In her case the children are mid to late teenagers (eldest is an adult now) and she is being told that it is their mother who is obstructing the contact with their father and setting conditions on it. I suspect that isn't true (or at least not the whole picture - both are old enough that they could arrange their own contact with their dad). I think initially he was trying to conceal that he was in a new relationship (just after leaving their mum) because he was also cagey about being seen out with her, though apparently they do now know about her.

Now I reckon either they don't want to see her (not because she's horrible, she's lovely, but because of their own feelings about their parents splitting up) and he is sparing her feelings or he isn't that fussed about them meeting her (or my worse fears for her that he is deliberately not letting her meet people he knew when he was married because he isn't being honest with her or because there was DV)

I feel my friend is expecting him to be a more involved dad to them than he is (insisting they get a big enough house for them to come and stay, encouraging contact, helping to choose Christmas gifts , ) and a more committed partner to her than he would be of his own accord (getting the house, finally getting around to sorting out the divorce, getting engaged etc).

Anyway, back to you, my point is not 'at least you've met his child!' it is that there is a third person to consider here. No matter how wonderful you are, and would be to his child, maybe the child doesn't want to spend time with dad's girlfriend. He only has a limited time with his dad and may not want to share him with you during that time, or is still feeling bad about his parents being divorced etc.

Obviously it is a bit different to my friend's situation where he has somewhat committed to her by buying a house together and getting engaged, but seems to have a less involved father role - yours seems to be a dad with reasonable contact but isn't necessarily seeing you as much of his life as you see him?

But I think the same sort of thinking should apply, you (and my friend) can't live like this indefinitely. I think you ought to have some kind of deadline in your head of how long you are prepared to live like this, and move on if things haven't changed.

My friend does agree that it would be extremely odd to marry him without meeting his children and doesn't intend to - but I don't know how long she's going to wait before telling him she's had enough. Sad

bluewindow · 11/04/2014 18:33

I'm in an almost identical situation with a man who sounds very very similar. Been seeing him for the same length of time as you, and met his children once for 20 minutes in the presence of their mother, his ex.

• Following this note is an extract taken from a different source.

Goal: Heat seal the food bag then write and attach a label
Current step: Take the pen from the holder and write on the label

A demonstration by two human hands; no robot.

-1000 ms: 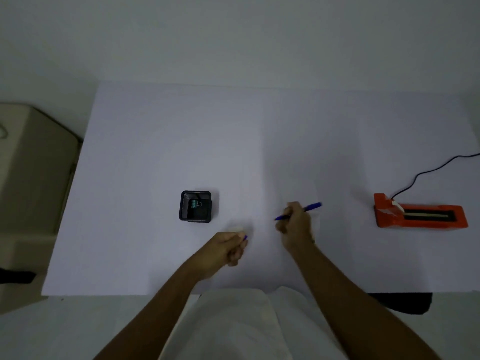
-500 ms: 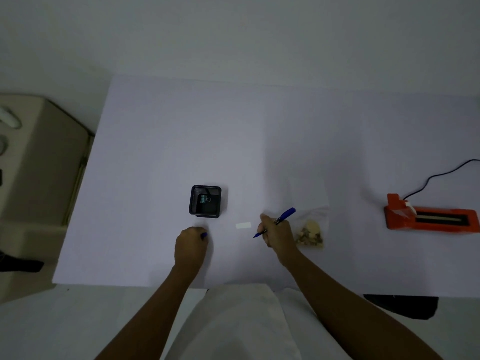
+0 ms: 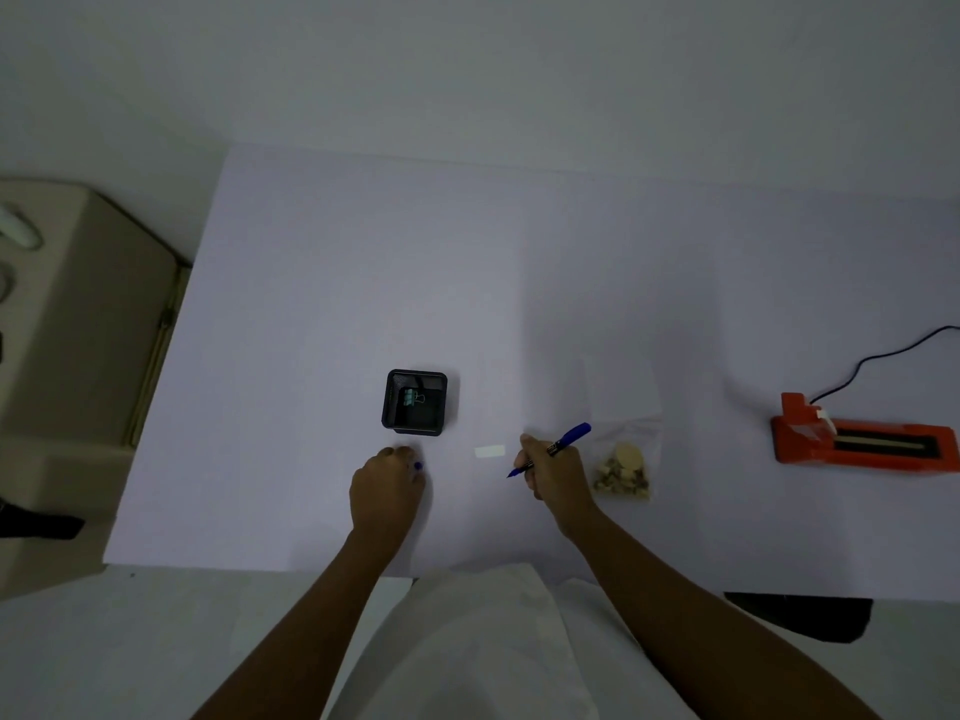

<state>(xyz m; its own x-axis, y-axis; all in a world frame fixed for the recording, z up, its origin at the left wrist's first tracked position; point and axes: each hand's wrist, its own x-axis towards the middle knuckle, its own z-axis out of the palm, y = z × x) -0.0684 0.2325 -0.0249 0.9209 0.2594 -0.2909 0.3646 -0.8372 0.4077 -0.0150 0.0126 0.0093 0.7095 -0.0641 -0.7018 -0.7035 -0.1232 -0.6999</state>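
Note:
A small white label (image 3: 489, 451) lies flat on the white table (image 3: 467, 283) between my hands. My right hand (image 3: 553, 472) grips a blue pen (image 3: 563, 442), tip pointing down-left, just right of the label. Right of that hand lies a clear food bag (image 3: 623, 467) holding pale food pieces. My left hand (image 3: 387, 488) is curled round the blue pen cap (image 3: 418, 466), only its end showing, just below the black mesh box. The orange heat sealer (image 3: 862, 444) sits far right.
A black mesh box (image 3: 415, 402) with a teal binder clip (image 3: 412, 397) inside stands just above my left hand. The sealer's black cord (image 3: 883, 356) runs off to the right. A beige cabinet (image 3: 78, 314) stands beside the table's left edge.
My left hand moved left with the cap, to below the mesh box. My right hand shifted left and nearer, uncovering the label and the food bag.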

I feel so upset by this, want us to introduce our children and meet up now and then, just normal stuff, nothing forced.

Like you, it makes me feel crap that he won't do anything about it, I feel worthless, like I'm not good enough to meet his kids, maybe he thinks my dc aren't good enough, all sorts of stuff goes through my mind. It's insulting really.

He managed to arrange this meeting a while ago, but tip toes round his ex and her moods, non stop demands and doesn't seem to have the gumption to say to her he wants us to all meet up. He seems to think he has no right to do or ask her for this, even though her bf met them 4 months into her new relationship. Does that mean he doesn't care about me and our relationship enough?

As someone mentioned above though, what if his dc don't actually want to meet me? This has to be taken into account, he can't force them. I don't know what to make of it. I do know from him that she heavily influences them to not want to do certain things with him, so this could easily be the case.

I really feel compartmentalised, as others have said, and don't know how to move forward with this?

Does the fact that he isn't bothered about pushing for meetings mean he doesn't care enough, or just that he is so passive he can't face another battle with his ex?